# The task
When you reach the records below, repeat each one exactly as written.

# Source data

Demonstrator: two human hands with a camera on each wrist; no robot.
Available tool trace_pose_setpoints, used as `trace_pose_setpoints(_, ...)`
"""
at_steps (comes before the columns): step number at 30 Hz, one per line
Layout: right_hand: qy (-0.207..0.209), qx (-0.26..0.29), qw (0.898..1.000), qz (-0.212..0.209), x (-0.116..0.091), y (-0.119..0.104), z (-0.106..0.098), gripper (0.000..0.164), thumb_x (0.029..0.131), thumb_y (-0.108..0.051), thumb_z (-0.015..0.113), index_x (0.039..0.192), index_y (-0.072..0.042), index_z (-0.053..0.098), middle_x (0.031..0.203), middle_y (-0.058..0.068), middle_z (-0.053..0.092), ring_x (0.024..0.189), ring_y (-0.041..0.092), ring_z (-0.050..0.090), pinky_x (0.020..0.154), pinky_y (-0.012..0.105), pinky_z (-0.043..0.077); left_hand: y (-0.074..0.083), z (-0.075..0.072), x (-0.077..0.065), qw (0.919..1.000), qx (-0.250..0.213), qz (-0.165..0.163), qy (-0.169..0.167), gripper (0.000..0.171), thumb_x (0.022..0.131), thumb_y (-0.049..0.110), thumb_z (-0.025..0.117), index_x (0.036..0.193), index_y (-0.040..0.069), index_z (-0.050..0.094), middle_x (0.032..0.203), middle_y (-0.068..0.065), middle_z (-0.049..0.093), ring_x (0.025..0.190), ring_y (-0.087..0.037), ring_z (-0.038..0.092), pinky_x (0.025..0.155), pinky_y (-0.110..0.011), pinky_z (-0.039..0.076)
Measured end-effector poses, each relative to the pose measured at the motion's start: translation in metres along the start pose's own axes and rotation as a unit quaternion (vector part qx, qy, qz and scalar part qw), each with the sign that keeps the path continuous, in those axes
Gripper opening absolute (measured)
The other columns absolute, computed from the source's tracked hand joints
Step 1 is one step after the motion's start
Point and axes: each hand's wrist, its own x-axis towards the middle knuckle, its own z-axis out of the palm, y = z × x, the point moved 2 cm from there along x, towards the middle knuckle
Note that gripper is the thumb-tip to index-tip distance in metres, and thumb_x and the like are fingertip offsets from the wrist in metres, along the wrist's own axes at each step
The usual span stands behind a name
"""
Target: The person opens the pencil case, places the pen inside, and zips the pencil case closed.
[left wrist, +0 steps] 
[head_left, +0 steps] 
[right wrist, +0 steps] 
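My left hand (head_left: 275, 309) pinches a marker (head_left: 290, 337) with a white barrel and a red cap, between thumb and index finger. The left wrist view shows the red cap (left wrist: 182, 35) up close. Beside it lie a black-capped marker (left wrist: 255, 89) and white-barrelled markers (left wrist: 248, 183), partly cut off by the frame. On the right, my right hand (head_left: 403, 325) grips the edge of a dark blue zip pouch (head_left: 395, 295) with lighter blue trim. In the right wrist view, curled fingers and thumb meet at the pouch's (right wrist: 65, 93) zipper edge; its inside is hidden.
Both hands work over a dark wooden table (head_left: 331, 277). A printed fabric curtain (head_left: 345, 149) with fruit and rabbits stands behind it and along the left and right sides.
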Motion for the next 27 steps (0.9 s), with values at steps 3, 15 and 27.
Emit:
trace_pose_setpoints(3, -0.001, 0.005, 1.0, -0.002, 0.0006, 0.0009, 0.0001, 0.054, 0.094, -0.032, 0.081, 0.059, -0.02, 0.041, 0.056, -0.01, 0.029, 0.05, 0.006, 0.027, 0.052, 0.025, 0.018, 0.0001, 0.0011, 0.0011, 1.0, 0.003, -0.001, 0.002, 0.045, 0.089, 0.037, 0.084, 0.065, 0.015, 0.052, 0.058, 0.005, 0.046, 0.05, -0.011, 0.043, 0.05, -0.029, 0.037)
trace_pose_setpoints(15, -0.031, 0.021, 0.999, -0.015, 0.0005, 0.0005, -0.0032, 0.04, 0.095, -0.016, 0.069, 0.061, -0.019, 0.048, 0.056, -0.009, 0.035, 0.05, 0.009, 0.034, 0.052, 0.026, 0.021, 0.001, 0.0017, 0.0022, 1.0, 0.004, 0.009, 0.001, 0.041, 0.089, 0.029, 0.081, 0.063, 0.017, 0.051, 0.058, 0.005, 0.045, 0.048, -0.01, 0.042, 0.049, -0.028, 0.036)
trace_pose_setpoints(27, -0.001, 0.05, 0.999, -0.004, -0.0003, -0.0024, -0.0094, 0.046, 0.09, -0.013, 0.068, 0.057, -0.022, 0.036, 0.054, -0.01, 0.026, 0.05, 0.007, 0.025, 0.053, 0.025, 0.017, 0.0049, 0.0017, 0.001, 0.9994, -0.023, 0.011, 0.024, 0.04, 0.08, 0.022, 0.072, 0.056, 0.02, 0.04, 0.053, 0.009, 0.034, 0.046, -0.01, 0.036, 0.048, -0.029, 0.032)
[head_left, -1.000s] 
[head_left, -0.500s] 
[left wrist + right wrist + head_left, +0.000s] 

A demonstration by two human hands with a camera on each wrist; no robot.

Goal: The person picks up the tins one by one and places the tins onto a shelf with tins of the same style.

# Exercise answer
Demonstrator: two human hands with a camera on each wrist; no robot.
Available tool trace_pose_setpoints, used as `trace_pose_setpoints(_, ...)`
"""
at_steps (comes before the columns): step number at 30 Hz, one per line
Layout: right_hand: qy (-0.207..0.209), qx (-0.26..0.29), qw (0.898..1.000), qz (-0.212..0.209), x (-0.116..0.091), y (-0.119..0.104), z (-0.106..0.098), gripper (0.000..0.164), thumb_x (0.029..0.131), thumb_y (-0.108..0.051), thumb_z (-0.015..0.113), index_x (0.039..0.192), index_y (-0.072..0.042), index_z (-0.053..0.098), middle_x (0.031..0.203), middle_y (-0.058..0.068), middle_z (-0.053..0.092), ring_x (0.024..0.189), ring_y (-0.041..0.092), ring_z (-0.050..0.090), pinky_x (0.020..0.154), pinky_y (-0.012..0.105), pinky_z (-0.043..0.077); left_hand: y (-0.074..0.083), z (-0.075..0.072), x (-0.077..0.065), qw (0.919..1.000), qx (-0.250..0.213), qz (-0.165..0.163), qy (-0.169..0.167), gripper (0.000..0.171), thumb_x (0.022..0.131), thumb_y (-0.049..0.110), thumb_z (-0.025..0.117), index_x (0.036..0.193), index_y (-0.040..0.069), index_z (-0.050..0.094), middle_x (0.032..0.203), middle_y (-0.068..0.065), middle_z (-0.049..0.093), ring_x (0.025..0.190), ring_y (-0.087..0.037), ring_z (-0.038..0.092), pinky_x (0.025..0.155), pinky_y (-0.110..0.011), pinky_z (-0.039..0.076)
Measured end-effector poses, each relative to the pose measured at the motion's start: translation in metres along the start pose's own axes and rotation as a unit quaternion (vector part qx, qy, qz and scalar part qw), each with the sign that keeps the path continuous, in those axes
Gripper opening absolute (measured)
The other columns absolute, computed from the source's tracked hand joints
Step 1 is one step after the motion's start
Point and axes: each hand's wrist, its own x-axis towards the middle knuckle, its own z-axis out of the palm, y = z × x, the point moved 2 cm from there along x, towards the middle knuckle
Note that gripper is the thumb-tip to index-tip distance in metres, and thumb_x and the like are fingertip offsets from the wrist in metres, along the wrist's own axes at each step
The usual span stands behind a name
"""
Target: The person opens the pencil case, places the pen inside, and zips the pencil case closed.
[left wrist, +0 steps] 
[head_left, +0 steps] 
[right wrist, +0 steps] 
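My left hand (head_left: 275, 309) pinches a marker (head_left: 290, 337) with a white barrel and a red cap, between thumb and index finger. The left wrist view shows the red cap (left wrist: 182, 35) up close. Beside it lie a black-capped marker (left wrist: 255, 89) and white-barrelled markers (left wrist: 248, 183), partly cut off by the frame. On the right, my right hand (head_left: 403, 325) grips the edge of a dark blue zip pouch (head_left: 395, 295) with lighter blue trim. In the right wrist view, curled fingers and thumb meet at the pouch's (right wrist: 65, 93) zipper edge; its inside is hidden.
Both hands work over a dark wooden table (head_left: 331, 277). A printed fabric curtain (head_left: 345, 149) with fruit and rabbits stands behind it and along the left and right sides.
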Motion for the next 27 steps (0.9 s), with values at steps 3, 15 and 27.
Emit:
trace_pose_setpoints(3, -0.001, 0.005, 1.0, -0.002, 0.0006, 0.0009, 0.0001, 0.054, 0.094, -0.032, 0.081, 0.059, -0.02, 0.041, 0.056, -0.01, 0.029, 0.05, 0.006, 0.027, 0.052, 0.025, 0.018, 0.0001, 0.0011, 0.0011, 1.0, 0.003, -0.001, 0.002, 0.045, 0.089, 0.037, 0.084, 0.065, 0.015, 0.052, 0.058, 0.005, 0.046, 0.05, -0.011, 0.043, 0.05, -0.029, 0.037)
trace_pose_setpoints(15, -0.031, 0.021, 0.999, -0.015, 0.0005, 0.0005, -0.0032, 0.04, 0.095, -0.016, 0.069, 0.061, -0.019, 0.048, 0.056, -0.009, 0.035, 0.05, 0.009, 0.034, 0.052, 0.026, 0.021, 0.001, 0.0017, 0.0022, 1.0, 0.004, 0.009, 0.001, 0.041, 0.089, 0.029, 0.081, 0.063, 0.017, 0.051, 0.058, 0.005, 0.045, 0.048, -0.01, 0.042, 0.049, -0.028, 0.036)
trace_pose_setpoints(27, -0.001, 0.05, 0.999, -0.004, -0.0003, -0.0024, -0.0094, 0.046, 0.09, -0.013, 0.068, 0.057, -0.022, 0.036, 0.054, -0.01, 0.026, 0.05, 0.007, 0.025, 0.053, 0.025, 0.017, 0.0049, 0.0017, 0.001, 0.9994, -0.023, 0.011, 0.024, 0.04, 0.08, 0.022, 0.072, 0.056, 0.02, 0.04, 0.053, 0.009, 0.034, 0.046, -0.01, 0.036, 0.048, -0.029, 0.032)
[head_left, -1.000s] 
[head_left, -0.500s] 
[left wrist + right wrist + head_left, +0.000s] 

A demonstration by two human hands with a camera on each wrist; no robot.

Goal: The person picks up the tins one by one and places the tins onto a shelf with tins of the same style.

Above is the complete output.